I was really unprepared for the long term side effects of this treatment. I had no idea that I could permanently lose my taste buds, that I would have all of these problems eating because of that. I have chosen the willfully ignorant means of coping just to keep my sanity. The losing the teeth prospect seems likely only because my teeth already are soft and I have had root canals and the like on some of my molars.

He said that I will feel like I have the worst sore throat of my life and that food will taste like cardboard and/or metallic/iron for a while. How fun! I am running out to have all of the most delicious foods I can now! I will need pain meds for the sores in my mouth. Good grief! I really wasn't prepared to hear that.

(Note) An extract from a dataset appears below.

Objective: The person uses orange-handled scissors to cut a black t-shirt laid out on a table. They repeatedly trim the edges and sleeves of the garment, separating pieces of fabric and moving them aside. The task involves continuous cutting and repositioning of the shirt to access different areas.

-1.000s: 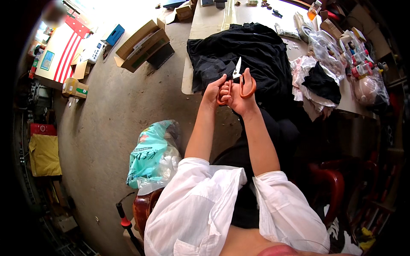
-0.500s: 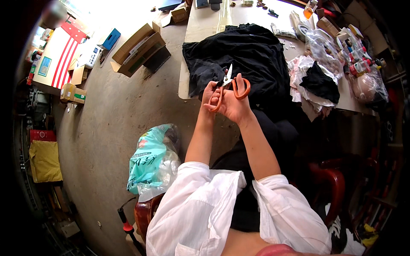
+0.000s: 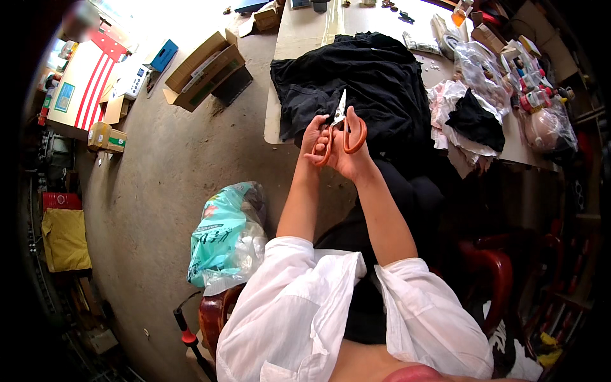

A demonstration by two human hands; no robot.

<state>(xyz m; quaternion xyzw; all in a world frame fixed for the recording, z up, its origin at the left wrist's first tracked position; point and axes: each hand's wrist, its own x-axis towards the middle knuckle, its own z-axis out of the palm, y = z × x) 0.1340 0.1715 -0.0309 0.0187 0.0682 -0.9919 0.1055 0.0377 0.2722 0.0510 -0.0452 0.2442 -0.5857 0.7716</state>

Just going through the alternative to living which is death, you have to gain perspective on what you potentially will be left without; loss of teeth, loss of pleasure of eating, loss of ability to chew due to lack of saliva, recurrence. I'm sure there's more crappy things to look forward to.

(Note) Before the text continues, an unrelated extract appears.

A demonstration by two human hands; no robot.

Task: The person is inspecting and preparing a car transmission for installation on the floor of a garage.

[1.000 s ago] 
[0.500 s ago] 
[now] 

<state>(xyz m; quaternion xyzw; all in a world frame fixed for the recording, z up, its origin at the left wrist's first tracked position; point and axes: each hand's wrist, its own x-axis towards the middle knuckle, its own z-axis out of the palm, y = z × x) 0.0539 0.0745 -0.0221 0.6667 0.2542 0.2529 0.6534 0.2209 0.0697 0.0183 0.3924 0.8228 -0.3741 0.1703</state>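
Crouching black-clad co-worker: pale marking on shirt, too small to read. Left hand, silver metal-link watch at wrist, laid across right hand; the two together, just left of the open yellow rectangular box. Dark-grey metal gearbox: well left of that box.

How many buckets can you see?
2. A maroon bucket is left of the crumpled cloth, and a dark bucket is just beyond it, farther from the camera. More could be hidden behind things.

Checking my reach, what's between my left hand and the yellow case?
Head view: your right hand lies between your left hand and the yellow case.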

He recommended I see the heads of head and neck surgery at Mount Sinai Hospital, Cornell NY Presbyterian, and Sloan Kettering. Is this standard? Why wouldn't I see a radiation oncologist to get another opinion? Not sure what I should do in this instance.

I will have more time on my hands now that I'll be in treatment and my kids will have to be in school full time with possible extended care. That will give me more time since I am a stay-at-home mom to fully research. This website has been EXTREMELY helpful and I again thank you all for pointing me in the right directions.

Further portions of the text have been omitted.